> **Work to complete**:
Copy every entry word for word, but skip the pictures.

[Source information Boundary: Start]

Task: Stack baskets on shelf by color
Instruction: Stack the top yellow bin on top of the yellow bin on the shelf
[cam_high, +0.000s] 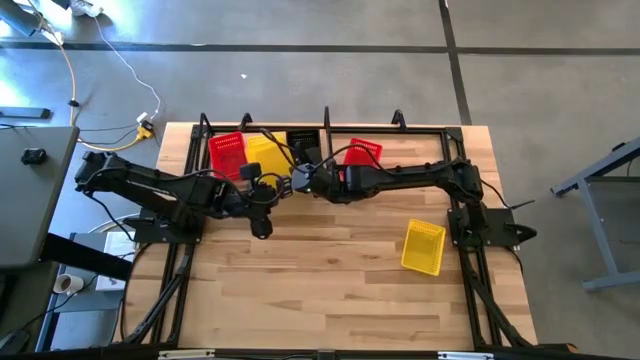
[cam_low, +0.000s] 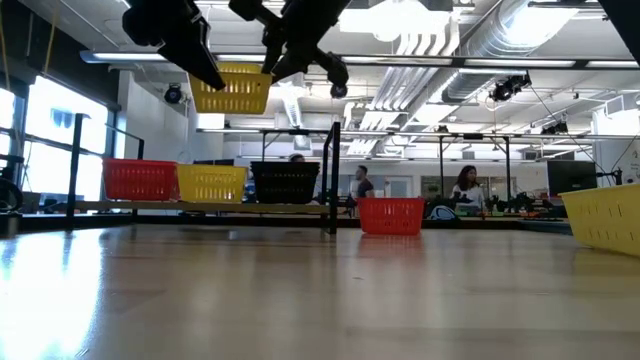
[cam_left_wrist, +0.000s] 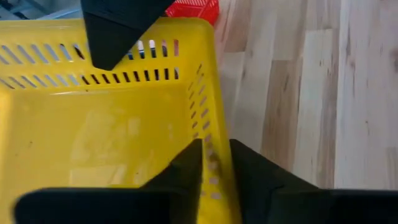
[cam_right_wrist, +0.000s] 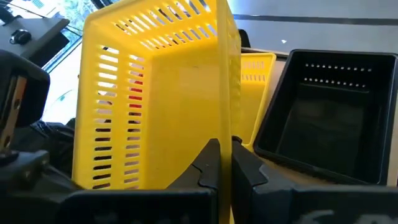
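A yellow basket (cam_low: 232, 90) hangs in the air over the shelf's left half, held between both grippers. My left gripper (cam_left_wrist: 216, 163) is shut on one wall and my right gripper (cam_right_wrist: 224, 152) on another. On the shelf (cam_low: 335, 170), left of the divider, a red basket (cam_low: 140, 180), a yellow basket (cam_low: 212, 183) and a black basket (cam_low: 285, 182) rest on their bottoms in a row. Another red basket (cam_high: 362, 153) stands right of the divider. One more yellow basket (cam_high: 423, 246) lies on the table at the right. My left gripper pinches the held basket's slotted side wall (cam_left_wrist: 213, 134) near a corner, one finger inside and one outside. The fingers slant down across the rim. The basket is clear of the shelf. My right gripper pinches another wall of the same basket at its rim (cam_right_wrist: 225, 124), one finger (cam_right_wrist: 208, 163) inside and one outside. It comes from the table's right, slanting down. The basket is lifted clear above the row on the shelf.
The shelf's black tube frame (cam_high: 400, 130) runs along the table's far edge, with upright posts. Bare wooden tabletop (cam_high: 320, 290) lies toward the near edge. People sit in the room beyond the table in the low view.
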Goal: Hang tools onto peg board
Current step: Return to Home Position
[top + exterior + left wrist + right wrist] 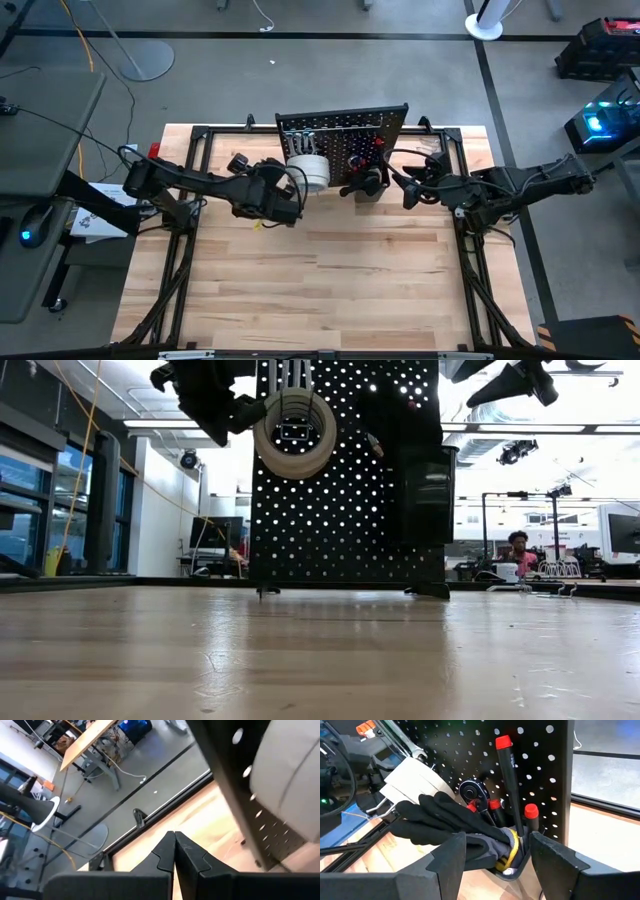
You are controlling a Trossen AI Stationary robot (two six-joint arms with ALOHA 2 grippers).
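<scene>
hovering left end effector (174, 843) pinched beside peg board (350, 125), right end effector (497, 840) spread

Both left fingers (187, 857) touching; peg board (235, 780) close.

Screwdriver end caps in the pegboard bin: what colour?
Red end caps on black screwdrivers; the right wrist view shows them best.

Table (330, 290) pale wood, smooth satin; peg board (340, 510) matt black; glove (445, 817) black cloth.
</scene>
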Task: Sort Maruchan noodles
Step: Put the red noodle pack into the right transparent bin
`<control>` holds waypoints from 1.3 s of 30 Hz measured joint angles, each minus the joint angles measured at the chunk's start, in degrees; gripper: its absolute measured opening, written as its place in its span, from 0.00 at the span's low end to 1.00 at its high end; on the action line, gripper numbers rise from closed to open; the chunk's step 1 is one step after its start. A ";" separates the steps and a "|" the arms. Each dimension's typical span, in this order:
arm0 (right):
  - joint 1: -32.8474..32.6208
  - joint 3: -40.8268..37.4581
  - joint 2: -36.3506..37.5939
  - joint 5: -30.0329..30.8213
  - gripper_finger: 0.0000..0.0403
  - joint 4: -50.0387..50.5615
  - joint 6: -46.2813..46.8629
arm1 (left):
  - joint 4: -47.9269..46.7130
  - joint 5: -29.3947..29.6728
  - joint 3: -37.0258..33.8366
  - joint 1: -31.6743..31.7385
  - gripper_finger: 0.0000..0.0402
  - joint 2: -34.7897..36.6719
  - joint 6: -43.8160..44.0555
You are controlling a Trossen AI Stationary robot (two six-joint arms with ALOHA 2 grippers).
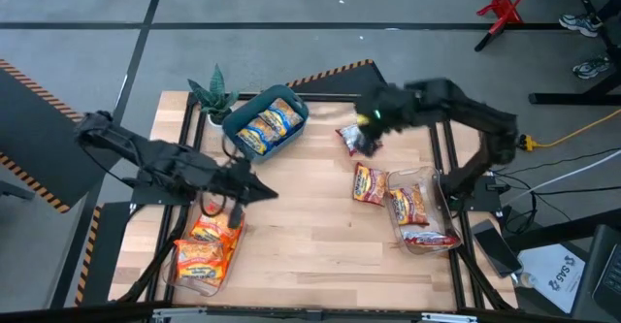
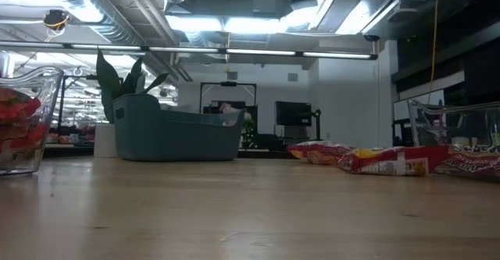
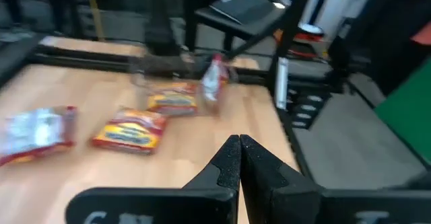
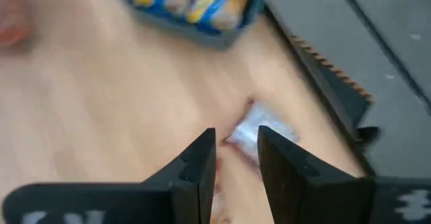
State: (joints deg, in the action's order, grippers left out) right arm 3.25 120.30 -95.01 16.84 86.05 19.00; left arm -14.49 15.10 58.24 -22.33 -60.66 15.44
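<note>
between right pincer (image 4: 236, 160) fingers: red-white packet (image 4: 259, 133)

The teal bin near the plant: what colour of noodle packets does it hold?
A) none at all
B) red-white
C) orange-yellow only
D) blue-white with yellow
D: in the high view the teal bin holds blue-and-yellow noodle packets, while the red ones lie in or near the clear tray on the right.
</note>
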 joint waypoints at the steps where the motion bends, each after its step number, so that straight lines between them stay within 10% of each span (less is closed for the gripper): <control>1: -1.68 -3.50 1.48 1.00 0.24 0.96 1.33 | 0.85 -1.11 0.00 -0.11 0.00 -1.10 -0.01; 15: -26.67 -51.65 5.27 3.13 0.28 -26.28 17.74 | 3.98 -3.68 0.00 -2.49 0.00 -9.64 0.85; 26: -27.12 -56.24 -6.48 6.61 0.71 -39.03 16.54 | 4.78 -3.66 0.00 -2.64 0.00 -10.19 0.94; 39: -26.37 -56.22 -16.10 17.15 0.69 -30.45 23.85 | 4.69 -3.42 0.00 -2.56 0.00 -10.17 0.91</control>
State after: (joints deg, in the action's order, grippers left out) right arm -23.12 64.09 -111.11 33.99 55.60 42.85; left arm -9.80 11.68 58.24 -24.88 -70.83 16.35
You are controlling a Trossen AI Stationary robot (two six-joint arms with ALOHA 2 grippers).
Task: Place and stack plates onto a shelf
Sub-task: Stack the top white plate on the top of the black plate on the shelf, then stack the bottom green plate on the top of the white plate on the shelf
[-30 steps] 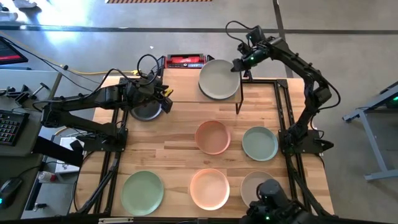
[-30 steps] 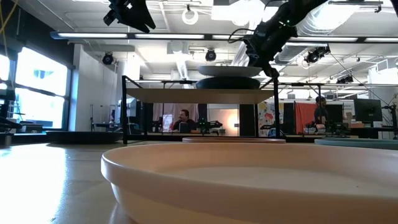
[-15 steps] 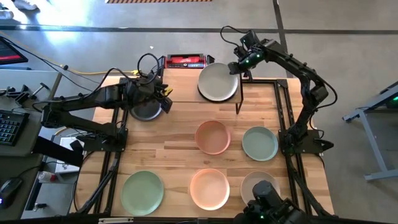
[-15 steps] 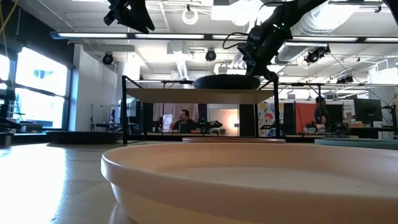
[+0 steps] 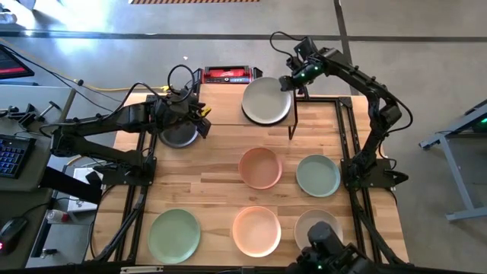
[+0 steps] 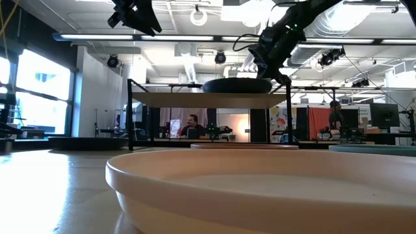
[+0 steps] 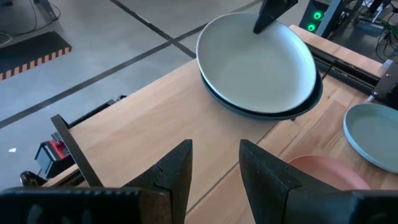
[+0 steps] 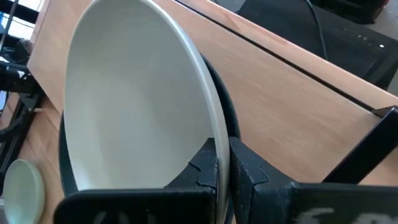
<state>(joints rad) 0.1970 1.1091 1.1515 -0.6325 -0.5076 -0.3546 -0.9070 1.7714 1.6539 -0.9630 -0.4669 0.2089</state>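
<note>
While pinched on the rim, right fingers: both pads (image 8: 245, 171) clamp the near edge of the cream-white plate (image 5: 267, 100), rim running up between them.
Right gripper (image 5: 289, 82): at the plate's right edge, over the shelf's far right part; arm reaches in from the table's right side.
Cream-white plate: nested on a black plate (image 8: 229, 127) on the shelf (image 5: 228, 106); dark rim shows around it, looks seated level in low view.
Left fingers: (image 7: 174, 171) spread apart, nothing between them, bare shelf wood below the gap.
Left gripper (image 5: 204, 122): by the shelf's left end, w/ a 2nd black plate (image 5: 177, 137) on the table just under the wrist.
Shelf room: left half of the wood top bare; stack sits toward the right, near the back edge.
Table (image 5: 213, 190) plates: 2 peach-pink (image 5: 260, 167) (image 5: 256, 230), 2 pale green (image 5: 318, 175) (image 5: 174, 236), 1 beige (image 5: 313, 222) at front right, partly hidden; all apart, wood showing between.
Behind shelf: red-and-black device (image 5: 225, 74) beyond the back edge.
</note>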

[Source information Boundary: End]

> **Reply**:
Task: Stack baskets on shelf by color
Instruction: Stack the top yellow bin on top of the yellow bin on the shelf
[cam_high, +0.000s] 
[cam_low, +0.000s] 
[cam_left_wrist, +0.000s] 
[cam_right_wrist, +0.000s] 
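A yellow basket (cam_low: 232, 90) hangs in the air over the shelf's left half, held between both grippers. My left gripper (cam_left_wrist: 216, 163) is shut on one wall and my right gripper (cam_right_wrist: 224, 152) on another. On the shelf (cam_low: 335, 170), left of the divider, a red basket (cam_low: 140, 180), a yellow basket (cam_low: 212, 183) and a black basket (cam_low: 285, 182) rest on their bottoms in a row. Another red basket (cam_high: 362, 153) stands right of the divider. One more yellow basket (cam_high: 423, 246) lies on the table at the right. My left gripper pinches the held basket's slotted side wall (cam_left_wrist: 213, 134) near a corner, one finger inside and one outside. The fingers slant down across the rim. The basket is clear of the shelf. My right gripper pinches another wall of the same basket at its rim (cam_right_wrist: 225, 124), one finger (cam_right_wrist: 208, 163) inside and one outside. It comes from the table's right, slanting down. The basket is lifted clear above the row on the shelf.
The shelf's black tube frame (cam_high: 400, 130) runs along the table's far edge, with upright posts. Bare wooden tabletop (cam_high: 320, 290) lies toward the near edge. People sit in the room beyond the table in the low view.
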Goal: Hang tools onto peg board
Current step: Return to Home Position
[top + exterior + left wrist + right wrist] 
You are controlling a Trossen AI Stationary robot (two six-joint arms with ALOHA 2 grippers).
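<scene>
hovering left end effector (174, 843) pinched beside peg board (350, 125), right end effector (497, 840) spread

Both left fingers (187, 857) touching; peg board (235, 780) close.

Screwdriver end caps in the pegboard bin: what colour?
Red end caps on black screwdrivers; the right wrist view shows them best.

Table (330, 290) pale wood, smooth satin; peg board (340, 510) matt black; glove (445, 817) black cloth.
</scene>
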Task: Sort Maruchan noodles
Step: Put the red noodle pack into the right transparent bin
`<control>` holds waypoints from 1.3 s of 30 Hz measured joint angles, each minus the joint angles measured at the chunk's start, in degrees; gripper: its absolute measured opening, written as its place in its span, from 0.00 at the span's low end to 1.00 at its high end; on the action line, gripper numbers rise from closed to open; the chunk's step 1 is one step after its start. A ";" separates the steps and a "|" the arms. Each dimension's typical span, in this order:
arm0 (right):
  - joint 1: -32.8474..32.6208
  - joint 3: -40.8268..37.4581
  - joint 2: -36.3506..37.5939
  - joint 5: -30.0329..30.8213
  - gripper_finger: 0.0000..0.0403
  - joint 4: -50.0387..50.5615
  - joint 6: -46.2813..46.8629
arm1 (left):
  - joint 4: -47.9269..46.7130
  - joint 5: -29.3947..29.6728
  - joint 3: -37.0258..33.8366
  - joint 1: -31.6743..31.7385
  - gripper_finger: 0.0000..0.0402
  - joint 2: -34.7897..36.6719
  - joint 6: -43.8160..44.0555
You are controlling a Trossen AI Stationary robot (two six-joint arms with ALOHA 2 grippers).
State: (joints deg, in the action's order, grippers left out) right arm 3.25 120.30 -95.01 16.84 86.05 19.00; left arm -14.49 15.10 58.24 -22.33 -60.66 15.44
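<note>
between right pincer (image 4: 236, 160) fingers: red-white packet (image 4: 259, 133)

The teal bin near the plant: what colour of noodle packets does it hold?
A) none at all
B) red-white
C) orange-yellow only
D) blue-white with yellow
D: in the high view the teal bin holds blue-and-yellow noodle packets, while the red ones lie in or near the clear tray on the right.
</note>
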 joint waypoints at the steps where the motion bends, each after its step number, so that straight lines between them stay within 10% of each span (less is closed for the gripper): <control>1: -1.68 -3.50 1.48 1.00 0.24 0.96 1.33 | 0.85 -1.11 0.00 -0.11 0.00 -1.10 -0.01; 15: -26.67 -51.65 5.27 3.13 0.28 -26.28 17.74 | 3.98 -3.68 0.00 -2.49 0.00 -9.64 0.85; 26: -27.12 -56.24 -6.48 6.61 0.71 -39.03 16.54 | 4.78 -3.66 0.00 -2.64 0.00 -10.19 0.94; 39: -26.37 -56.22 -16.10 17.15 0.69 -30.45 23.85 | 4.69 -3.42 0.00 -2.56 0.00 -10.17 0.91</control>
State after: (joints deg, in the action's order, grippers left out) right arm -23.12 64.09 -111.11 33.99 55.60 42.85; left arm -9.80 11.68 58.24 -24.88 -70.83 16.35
You are controlling a Trossen AI Stationary robot (two six-joint arms with ALOHA 2 grippers).
Task: Place and stack plates onto a shelf
Sub-task: Stack the top white plate on the top of the black plate on the shelf, then stack the bottom green plate on the top of the white plate on the shelf
[-30 steps] 
[-30 steps] 
[-15 steps] 
[-15 steps] 
[+0 steps] 
[+0 steps] 
[+0 steps] 
[+0 steps] 
<state>(joints rad) 0.1970 1.1091 1.1515 -0.6325 -0.5076 -0.3546 -0.9070 1.7714 1.6539 -0.9630 -0.4669 0.2089</state>
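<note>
While pinched on the rim, right fingers: both pads (image 8: 245, 171) clamp the near edge of the cream-white plate (image 5: 267, 100), rim running up between them.
Right gripper (image 5: 289, 82): at the plate's right edge, over the shelf's far right part; arm reaches in from the table's right side.
Cream-white plate: nested on a black plate (image 8: 229, 127) on the shelf (image 5: 228, 106); dark rim shows around it, looks seated level in low view.
Left fingers: (image 7: 174, 171) spread apart, nothing between them, bare shelf wood below the gap.
Left gripper (image 5: 204, 122): by the shelf's left end, w/ a 2nd black plate (image 5: 177, 137) on the table just under the wrist.
Shelf room: left half of the wood top bare; stack sits toward the right, near the back edge.
Table (image 5: 213, 190) plates: 2 peach-pink (image 5: 260, 167) (image 5: 256, 230), 2 pale green (image 5: 318, 175) (image 5: 174, 236), 1 beige (image 5: 313, 222) at front right, partly hidden; all apart, wood showing between.
Behind shelf: red-and-black device (image 5: 225, 74) beyond the back edge.
</note>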

Whatever the exercise asked has now been answered.